The presumption in this schema is that a line is straight and that it eventually ends. This is, as it were, the tyranny of the line against which modern art launched a prolonged battle. Duchamp insisted that measure was relative.1 Piero Manzoni that art contains lines that stretch to infinity.2 Hundertwasser made the battle theological: “the straight line is Godless.” The tyranny was always, then, in how the line was drawn. But the line itself remained.
Such is the price of modernism’s imagination: it can think an endless proliferation of forms, but in return it must give up the ability to think beyond the form itself. We find this similarly in modernism’s inversion of the sun. One might think equally here of Victory over the Sun, the Russian Futurist opera of 1913. When Malevich unveiled his black square, he defeated the Sun, but he did not defeat what the sun represented: the form itself remained. The Platonic rational truth was dead, but a new truth, an “alogical” truth, had been enthroned in its place. It is precisely this binary which will soon unravel: finite line/infinite line; logical truth/alogical truth. The two exist with each other; they do not get past each other.
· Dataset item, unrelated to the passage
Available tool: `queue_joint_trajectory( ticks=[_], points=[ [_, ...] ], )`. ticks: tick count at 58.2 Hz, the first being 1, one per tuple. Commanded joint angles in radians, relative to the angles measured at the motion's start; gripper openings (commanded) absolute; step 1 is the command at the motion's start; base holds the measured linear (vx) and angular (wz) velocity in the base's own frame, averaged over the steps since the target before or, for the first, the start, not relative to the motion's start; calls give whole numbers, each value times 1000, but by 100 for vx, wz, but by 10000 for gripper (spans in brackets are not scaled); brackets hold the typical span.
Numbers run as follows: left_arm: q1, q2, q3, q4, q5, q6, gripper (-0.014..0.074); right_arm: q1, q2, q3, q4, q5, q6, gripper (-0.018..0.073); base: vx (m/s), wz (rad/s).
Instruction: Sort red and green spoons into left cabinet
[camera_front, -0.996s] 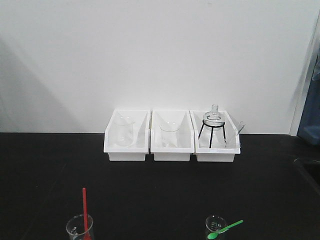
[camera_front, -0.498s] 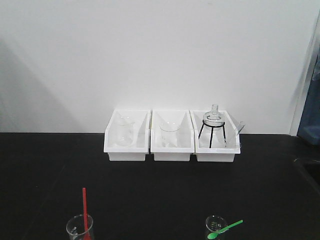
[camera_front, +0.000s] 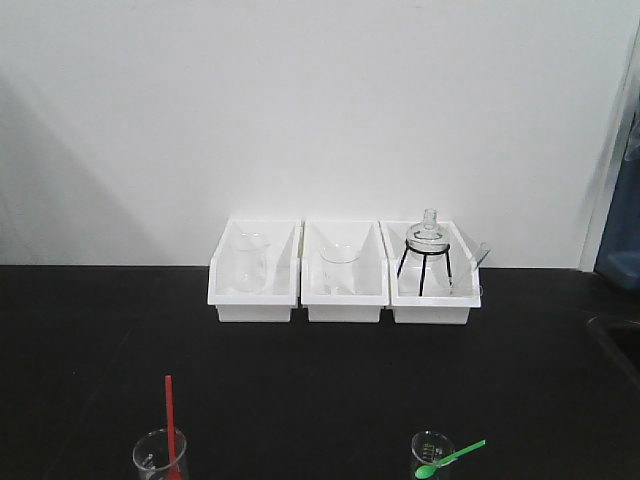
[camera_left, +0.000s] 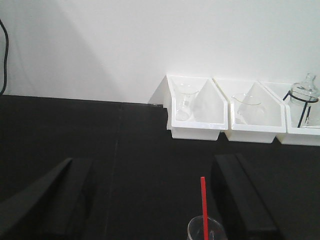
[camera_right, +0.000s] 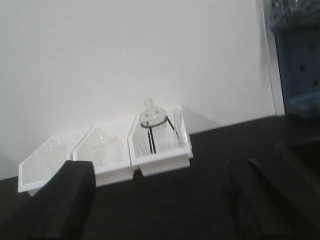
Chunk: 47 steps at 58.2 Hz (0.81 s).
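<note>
Both open wide, nothing held: left fingers (camera_left: 239, 197), right fingers (camera_right: 65, 200). Red spoon (camera_left: 203, 202) upright in glass beaker (camera_left: 202, 230); green spoon (camera_front: 452, 458) across second beaker (camera_front: 430, 445). I'd centre on the red handle, pinch high, lift straight. Cabinet not in view.

Your left claw (camera_left: 150, 205) pointed forward with its jaws spread wide apart; your right claw (camera_right: 162, 210) likewise stood spread wide.
</note>
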<state>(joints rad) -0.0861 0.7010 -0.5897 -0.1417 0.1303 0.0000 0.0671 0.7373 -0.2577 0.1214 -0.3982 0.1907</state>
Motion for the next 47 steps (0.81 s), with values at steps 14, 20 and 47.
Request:
queue_joint_trajectory(
  ticks=[14,20,47],
  points=[
    [-4,1,-33,-10,-66,-7,561,-6,350,118,-432,-657,209,508,0,0],
    [-4,1,-33,-10,-66,-7,561,-6,508,119,-416,-820,209,508,0,0],
    [-4,1,-33,-10,-64,-7,561,-6,1038,-93,-538,-943,207,508,0,0]
  ],
)
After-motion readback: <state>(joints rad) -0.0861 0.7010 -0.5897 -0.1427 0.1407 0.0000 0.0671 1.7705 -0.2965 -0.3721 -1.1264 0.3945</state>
Perhaps a political analogue is of use. In the wake of World War II, as is well-known, the United States and Russia began not just an arms race, but a neo-colonial race. The question for the rest of the world became one of alignment: either one was with the Soviets or the Americans, or, like Bartleby, one could remain neutral, could “prefer not to,” but in so doing would inevitably be trampled in the movement of history which demanded decision.
Alignment, of course, is a particular type of line. The Platonic Sun, after all, had always signified a movement upwards – away from the base facts of the world and toward the truth of the gods above it. If we follow Malevich’s inversion schema, the U.S. was like the Platonic sun: seeking to pull countries “up” into the truth of capitalist democracy. The Soviets, with a positivity to the inversion, sought to pull countries “down” into the truth of socialist equality. In either case, the line was conceived of vertically.
Then in 1955 a new proposition was suggested in Bandung, Indonesia: non-alignment. To be non-aligned was to refuse the verticality of the line imposed by either the U.S. or the Soviet Union. The non-aligned movement thus offered something new to what was then (and often still now) called the Third World: namely, a horizontal line. The axis of opposition expanded from up/down to vertical/horizontal.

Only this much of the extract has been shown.